*** Opening DATASET CONTENT ***
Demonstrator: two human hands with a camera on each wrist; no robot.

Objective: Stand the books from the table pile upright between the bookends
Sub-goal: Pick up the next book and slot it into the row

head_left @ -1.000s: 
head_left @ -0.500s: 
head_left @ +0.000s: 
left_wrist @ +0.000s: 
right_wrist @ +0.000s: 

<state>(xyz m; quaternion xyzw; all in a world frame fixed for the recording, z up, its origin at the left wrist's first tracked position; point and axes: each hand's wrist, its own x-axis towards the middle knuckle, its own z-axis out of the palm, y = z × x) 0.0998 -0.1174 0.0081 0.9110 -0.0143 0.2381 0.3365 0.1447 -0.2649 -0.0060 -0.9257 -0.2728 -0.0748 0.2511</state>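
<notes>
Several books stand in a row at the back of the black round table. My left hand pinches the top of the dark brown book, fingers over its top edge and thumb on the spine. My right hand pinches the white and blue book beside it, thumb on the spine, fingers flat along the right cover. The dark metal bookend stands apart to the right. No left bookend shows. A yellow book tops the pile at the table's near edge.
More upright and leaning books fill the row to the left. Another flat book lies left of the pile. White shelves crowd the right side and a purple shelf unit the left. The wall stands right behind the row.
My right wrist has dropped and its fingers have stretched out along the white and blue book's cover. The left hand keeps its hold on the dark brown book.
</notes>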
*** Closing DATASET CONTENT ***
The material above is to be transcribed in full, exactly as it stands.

YOUR RESPONSE:
Demonstrator: two human hands with a camera on each wrist; no robot.

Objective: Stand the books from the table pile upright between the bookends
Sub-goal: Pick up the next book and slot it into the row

head_left @ -1.000s: 
head_left @ -0.500s: 
head_left @ +0.000s: 
left_wrist @ +0.000s: 
right_wrist @ +0.000s: 

<state>(xyz m; quaternion xyzw; all in a world frame fixed for the recording, z up, its origin at the left wrist's first tracked position; point and axes: each hand's wrist, its own x-axis towards the middle knuckle, its own z-axis out of the palm, y = z × x) 0.0998 -0.1174 0.0081 0.9110 -0.0143 0.2381 0.3365 0.1447 -0.2649 -0.0060 -0.9257 -0.2728 -0.0748 0.2511</state>
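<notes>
Several books stand in a row at the back of the black round table. My left hand pinches the top of the dark brown book, fingers over its top edge and thumb on the spine. My right hand pinches the white and blue book beside it, thumb on the spine, fingers flat along the right cover. The dark metal bookend stands apart to the right. No left bookend shows. A yellow book tops the pile at the table's near edge.
More upright and leaning books fill the row to the left. Another flat book lies left of the pile. White shelves crowd the right side and a purple shelf unit the left. The wall stands right behind the row.
My right wrist has dropped and its fingers have stretched out along the white and blue book's cover. The left hand keeps its hold on the dark brown book.
</notes>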

The complete output has now been given.